-- DATA SUPPLIED follows --
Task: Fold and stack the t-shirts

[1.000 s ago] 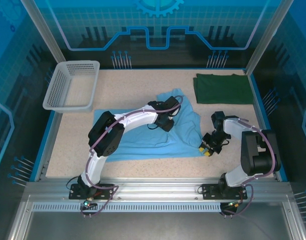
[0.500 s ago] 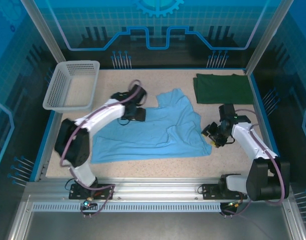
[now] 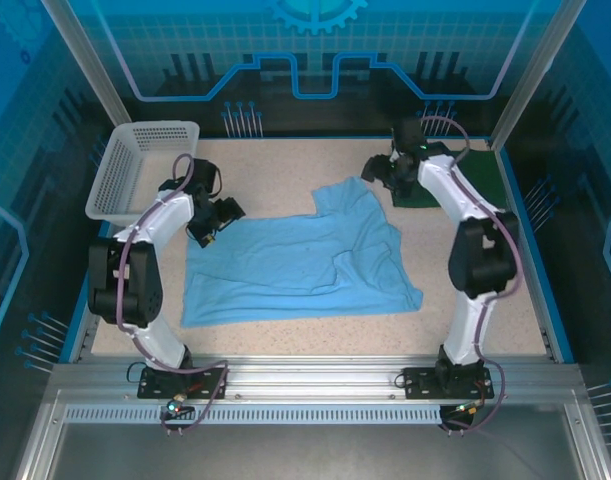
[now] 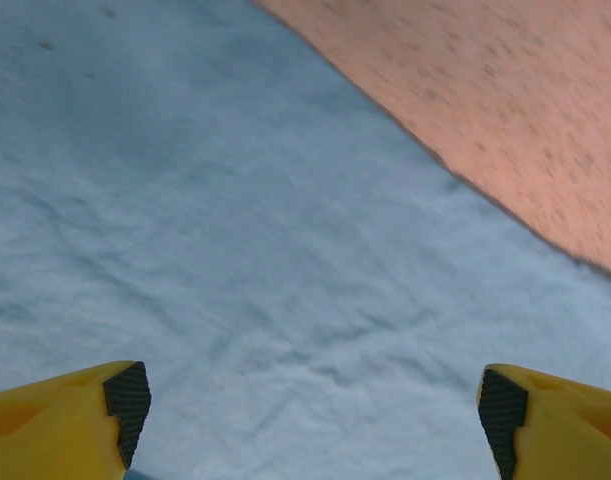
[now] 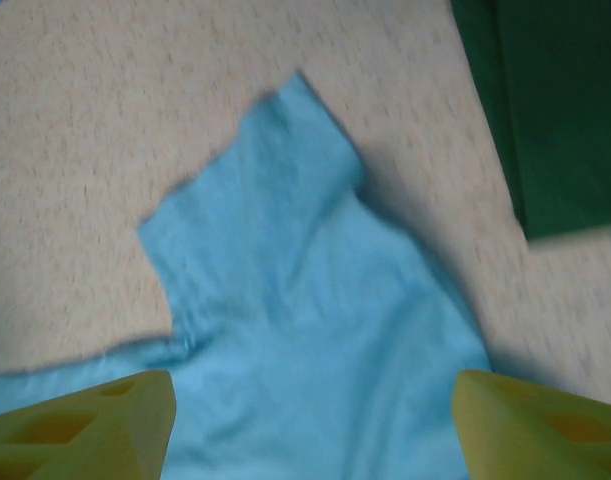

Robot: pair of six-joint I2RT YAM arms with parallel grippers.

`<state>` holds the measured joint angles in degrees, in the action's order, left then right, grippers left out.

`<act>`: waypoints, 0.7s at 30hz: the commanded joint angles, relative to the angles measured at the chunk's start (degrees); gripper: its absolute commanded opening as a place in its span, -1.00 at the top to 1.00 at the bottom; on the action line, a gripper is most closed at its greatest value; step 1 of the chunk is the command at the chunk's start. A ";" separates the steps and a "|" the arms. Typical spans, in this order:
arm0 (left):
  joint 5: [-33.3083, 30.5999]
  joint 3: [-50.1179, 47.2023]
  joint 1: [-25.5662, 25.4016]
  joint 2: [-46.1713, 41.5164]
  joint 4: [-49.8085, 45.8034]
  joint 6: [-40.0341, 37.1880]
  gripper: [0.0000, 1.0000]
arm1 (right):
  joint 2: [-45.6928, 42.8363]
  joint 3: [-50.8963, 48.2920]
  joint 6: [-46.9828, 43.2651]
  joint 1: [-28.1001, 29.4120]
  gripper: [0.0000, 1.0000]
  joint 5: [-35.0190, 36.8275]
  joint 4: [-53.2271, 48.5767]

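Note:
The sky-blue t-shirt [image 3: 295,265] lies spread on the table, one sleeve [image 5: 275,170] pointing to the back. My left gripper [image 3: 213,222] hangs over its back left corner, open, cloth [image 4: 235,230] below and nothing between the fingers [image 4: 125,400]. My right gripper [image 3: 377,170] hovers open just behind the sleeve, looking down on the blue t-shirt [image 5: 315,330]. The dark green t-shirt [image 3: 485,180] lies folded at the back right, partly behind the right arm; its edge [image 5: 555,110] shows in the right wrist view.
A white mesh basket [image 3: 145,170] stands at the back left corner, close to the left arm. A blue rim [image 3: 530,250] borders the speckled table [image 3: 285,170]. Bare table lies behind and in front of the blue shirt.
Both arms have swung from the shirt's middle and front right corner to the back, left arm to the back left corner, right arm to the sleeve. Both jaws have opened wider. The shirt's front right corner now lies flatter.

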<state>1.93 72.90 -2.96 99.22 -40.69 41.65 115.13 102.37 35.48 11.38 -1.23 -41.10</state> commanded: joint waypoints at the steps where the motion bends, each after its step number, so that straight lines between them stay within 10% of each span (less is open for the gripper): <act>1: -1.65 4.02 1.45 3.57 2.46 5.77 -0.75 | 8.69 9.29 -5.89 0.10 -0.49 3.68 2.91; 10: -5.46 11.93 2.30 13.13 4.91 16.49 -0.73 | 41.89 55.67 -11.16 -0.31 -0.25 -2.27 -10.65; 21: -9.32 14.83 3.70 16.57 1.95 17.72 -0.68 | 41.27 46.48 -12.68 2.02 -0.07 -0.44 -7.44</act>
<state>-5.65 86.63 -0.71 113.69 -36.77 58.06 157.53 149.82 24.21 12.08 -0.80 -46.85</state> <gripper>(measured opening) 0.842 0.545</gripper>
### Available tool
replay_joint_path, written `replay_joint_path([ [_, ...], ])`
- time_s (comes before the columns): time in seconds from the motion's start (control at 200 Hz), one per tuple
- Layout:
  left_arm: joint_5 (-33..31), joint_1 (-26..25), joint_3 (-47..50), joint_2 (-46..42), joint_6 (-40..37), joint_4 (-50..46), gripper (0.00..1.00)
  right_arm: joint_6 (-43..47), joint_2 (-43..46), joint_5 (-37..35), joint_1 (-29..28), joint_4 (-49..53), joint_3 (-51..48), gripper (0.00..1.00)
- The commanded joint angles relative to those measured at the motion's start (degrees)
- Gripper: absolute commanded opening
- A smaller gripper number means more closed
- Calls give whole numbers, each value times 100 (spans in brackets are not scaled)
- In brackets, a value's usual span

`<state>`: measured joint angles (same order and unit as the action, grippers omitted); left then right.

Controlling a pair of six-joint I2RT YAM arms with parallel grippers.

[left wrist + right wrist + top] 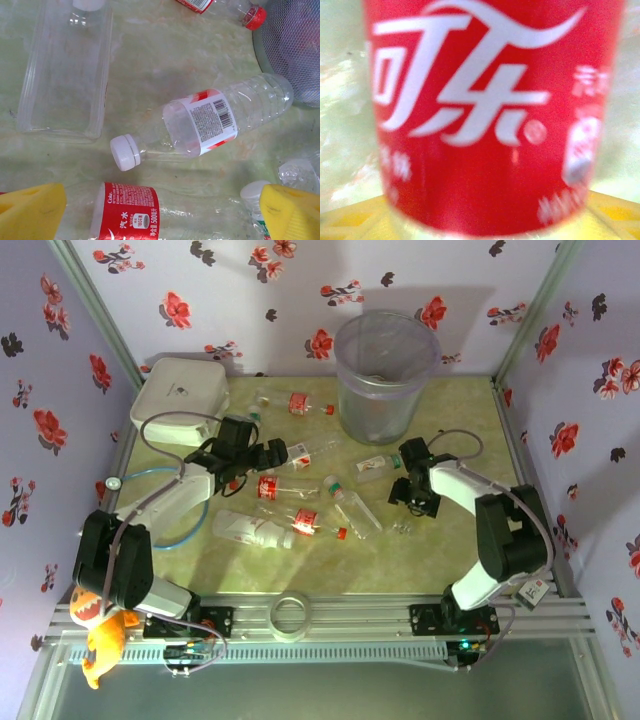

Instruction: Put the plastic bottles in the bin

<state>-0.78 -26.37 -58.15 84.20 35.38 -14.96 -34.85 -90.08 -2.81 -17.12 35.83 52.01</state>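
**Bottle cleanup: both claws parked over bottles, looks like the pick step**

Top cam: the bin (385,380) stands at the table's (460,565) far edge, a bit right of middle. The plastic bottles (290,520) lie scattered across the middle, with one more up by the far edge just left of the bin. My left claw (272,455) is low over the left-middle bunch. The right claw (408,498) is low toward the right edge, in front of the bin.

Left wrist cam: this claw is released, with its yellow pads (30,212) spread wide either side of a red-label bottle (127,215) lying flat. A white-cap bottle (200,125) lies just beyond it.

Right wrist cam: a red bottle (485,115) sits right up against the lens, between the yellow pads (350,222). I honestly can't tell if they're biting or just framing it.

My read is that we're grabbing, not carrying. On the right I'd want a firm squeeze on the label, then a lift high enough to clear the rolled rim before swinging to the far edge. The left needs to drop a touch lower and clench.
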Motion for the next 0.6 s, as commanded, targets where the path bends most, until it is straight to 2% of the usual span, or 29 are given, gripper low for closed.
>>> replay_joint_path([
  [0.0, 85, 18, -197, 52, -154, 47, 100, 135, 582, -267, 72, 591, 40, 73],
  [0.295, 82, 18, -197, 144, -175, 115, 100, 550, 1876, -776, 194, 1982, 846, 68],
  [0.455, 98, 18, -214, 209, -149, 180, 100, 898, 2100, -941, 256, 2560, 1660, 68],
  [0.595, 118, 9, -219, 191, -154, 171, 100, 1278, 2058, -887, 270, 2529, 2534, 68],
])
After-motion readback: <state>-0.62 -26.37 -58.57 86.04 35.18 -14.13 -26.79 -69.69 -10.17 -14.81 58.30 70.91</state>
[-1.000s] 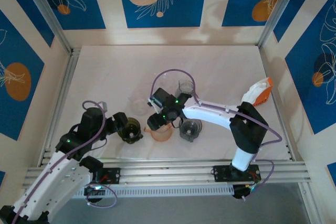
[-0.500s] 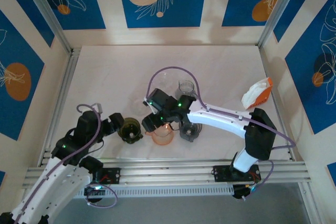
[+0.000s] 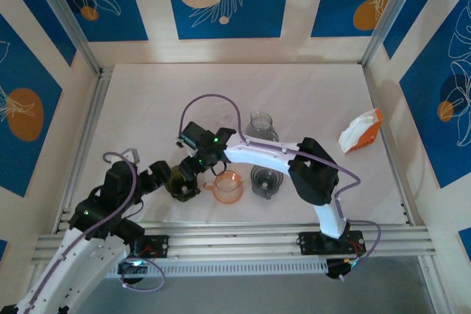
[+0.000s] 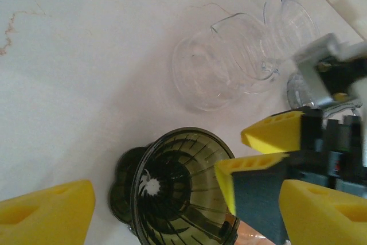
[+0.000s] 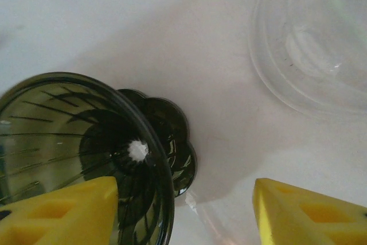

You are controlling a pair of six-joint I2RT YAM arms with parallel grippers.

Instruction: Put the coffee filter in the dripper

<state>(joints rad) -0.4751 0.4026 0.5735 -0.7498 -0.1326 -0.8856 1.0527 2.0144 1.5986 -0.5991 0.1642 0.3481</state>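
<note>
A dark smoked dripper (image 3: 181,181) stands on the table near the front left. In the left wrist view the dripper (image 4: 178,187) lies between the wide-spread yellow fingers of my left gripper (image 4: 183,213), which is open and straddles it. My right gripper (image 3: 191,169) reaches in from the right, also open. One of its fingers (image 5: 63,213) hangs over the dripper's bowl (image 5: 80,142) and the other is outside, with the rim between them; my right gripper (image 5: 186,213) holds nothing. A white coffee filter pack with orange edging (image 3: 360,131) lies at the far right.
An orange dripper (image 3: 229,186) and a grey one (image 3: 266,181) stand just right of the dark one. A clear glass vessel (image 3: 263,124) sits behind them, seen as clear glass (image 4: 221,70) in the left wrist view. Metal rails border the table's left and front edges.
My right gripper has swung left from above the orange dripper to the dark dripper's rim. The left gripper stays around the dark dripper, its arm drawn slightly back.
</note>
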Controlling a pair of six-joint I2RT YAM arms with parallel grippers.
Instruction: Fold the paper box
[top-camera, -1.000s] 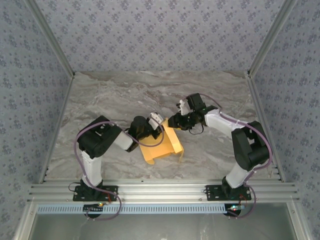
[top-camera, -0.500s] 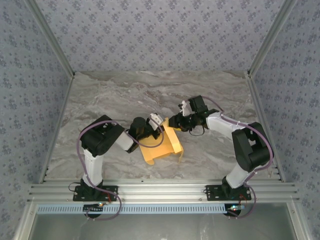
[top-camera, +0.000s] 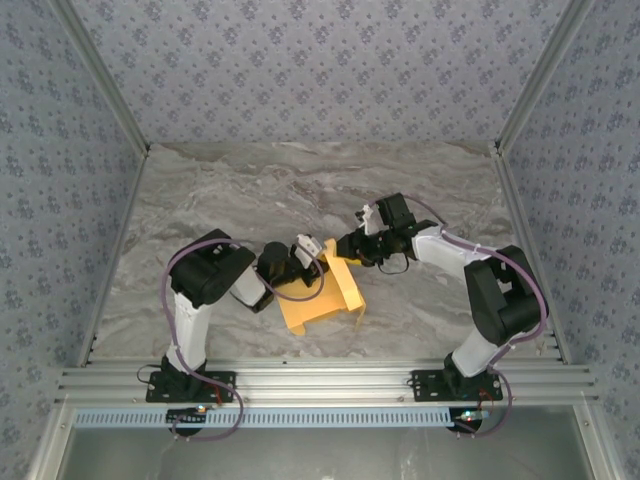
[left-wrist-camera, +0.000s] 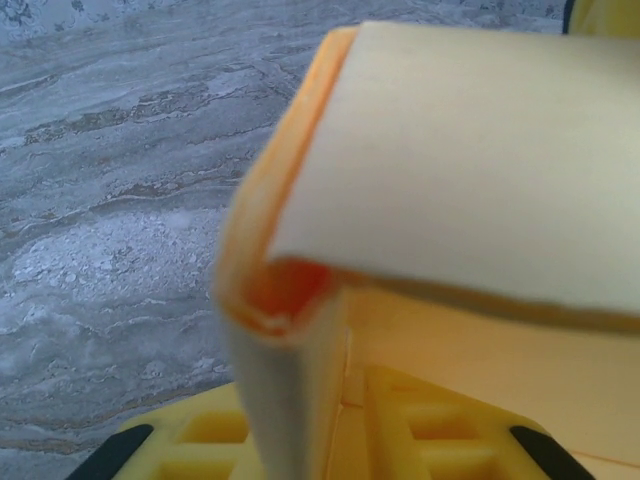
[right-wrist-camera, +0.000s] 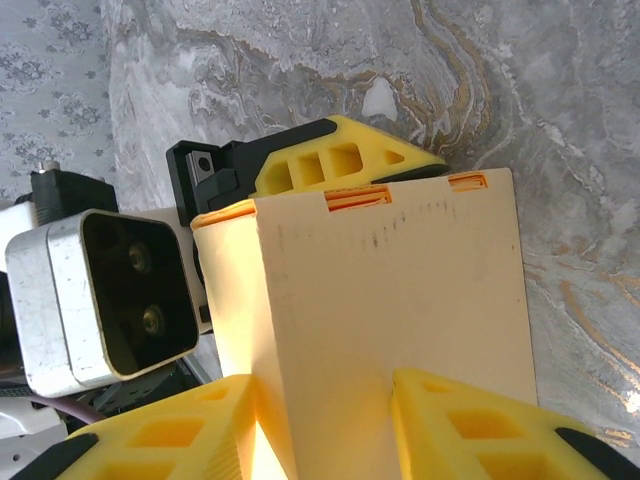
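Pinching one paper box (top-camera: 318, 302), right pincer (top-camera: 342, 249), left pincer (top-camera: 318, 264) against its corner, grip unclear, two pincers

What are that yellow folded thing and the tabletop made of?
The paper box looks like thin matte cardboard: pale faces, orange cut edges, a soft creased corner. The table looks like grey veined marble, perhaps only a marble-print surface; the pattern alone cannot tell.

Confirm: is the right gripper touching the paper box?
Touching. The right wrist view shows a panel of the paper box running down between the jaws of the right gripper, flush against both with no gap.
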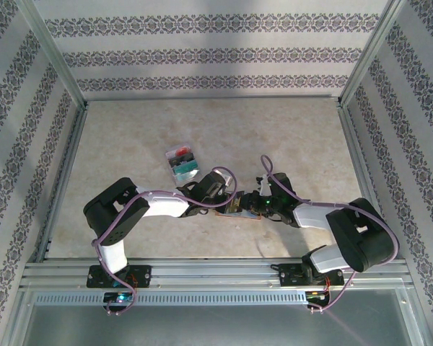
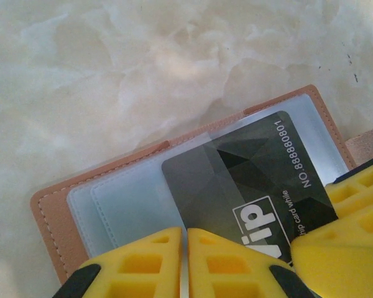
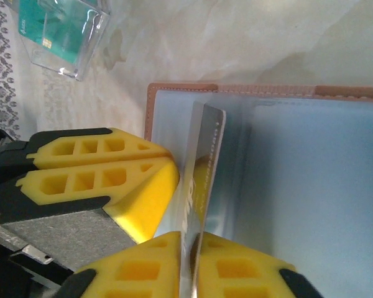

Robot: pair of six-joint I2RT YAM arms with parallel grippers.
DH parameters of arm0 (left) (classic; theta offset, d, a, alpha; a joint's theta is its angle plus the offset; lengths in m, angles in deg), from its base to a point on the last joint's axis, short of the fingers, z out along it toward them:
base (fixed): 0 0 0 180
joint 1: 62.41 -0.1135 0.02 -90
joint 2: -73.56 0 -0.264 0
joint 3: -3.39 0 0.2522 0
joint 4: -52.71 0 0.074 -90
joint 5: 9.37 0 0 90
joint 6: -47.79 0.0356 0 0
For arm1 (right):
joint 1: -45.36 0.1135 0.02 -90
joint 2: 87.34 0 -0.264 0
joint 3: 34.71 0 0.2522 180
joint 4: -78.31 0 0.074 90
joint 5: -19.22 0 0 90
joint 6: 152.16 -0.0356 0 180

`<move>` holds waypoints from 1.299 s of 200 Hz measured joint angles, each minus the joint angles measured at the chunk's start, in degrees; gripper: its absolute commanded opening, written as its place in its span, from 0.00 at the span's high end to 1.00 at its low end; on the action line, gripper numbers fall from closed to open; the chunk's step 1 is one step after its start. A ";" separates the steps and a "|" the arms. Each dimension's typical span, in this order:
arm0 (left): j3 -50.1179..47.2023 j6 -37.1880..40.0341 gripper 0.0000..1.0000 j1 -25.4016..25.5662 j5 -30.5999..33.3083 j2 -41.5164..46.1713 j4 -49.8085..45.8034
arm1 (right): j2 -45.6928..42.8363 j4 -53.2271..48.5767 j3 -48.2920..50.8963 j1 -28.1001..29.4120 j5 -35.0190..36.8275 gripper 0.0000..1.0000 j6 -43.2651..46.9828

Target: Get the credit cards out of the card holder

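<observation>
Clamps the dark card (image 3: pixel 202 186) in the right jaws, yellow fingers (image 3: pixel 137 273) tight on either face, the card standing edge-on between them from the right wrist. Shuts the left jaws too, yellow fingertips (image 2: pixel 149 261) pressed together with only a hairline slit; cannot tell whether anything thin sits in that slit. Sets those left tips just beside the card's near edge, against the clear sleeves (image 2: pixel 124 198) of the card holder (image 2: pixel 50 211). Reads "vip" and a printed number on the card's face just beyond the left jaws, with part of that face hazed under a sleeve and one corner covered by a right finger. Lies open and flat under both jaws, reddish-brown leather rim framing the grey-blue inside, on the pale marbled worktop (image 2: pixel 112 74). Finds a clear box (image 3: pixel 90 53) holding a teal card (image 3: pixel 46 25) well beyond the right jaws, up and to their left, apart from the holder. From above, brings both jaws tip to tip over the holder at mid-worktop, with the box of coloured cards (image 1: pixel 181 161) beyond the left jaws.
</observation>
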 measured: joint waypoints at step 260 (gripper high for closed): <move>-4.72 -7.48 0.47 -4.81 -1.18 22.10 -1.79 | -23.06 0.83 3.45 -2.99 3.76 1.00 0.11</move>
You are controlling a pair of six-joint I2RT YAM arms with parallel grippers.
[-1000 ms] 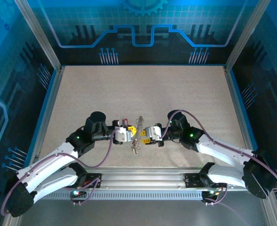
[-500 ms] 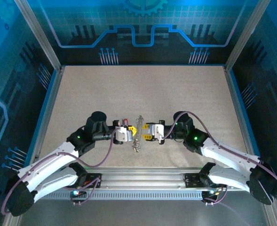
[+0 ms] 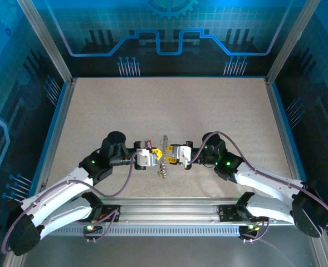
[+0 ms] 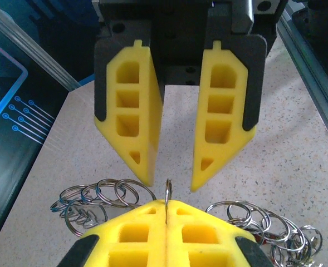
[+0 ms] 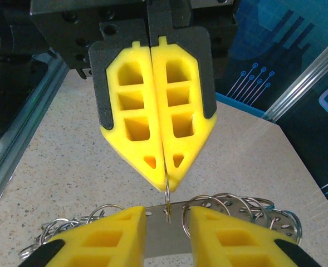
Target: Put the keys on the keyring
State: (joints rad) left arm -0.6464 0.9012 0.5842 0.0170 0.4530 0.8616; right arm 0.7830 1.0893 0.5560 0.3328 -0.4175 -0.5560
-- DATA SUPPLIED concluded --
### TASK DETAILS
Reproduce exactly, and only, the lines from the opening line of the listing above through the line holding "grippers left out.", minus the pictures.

### TASK SOLUTION
Task: Fold and stack the t-shirts

[1.000 s ago] 
[0.500 s ago] 
[now] 
[now] 
[now] 

Robot: pair of six-joint I2RT YAM arms with parallel grippers.

`<state>` holds the measured joint angles in degrees, in the action's order, left then right, grippers left out.

There is nothing further to this answer.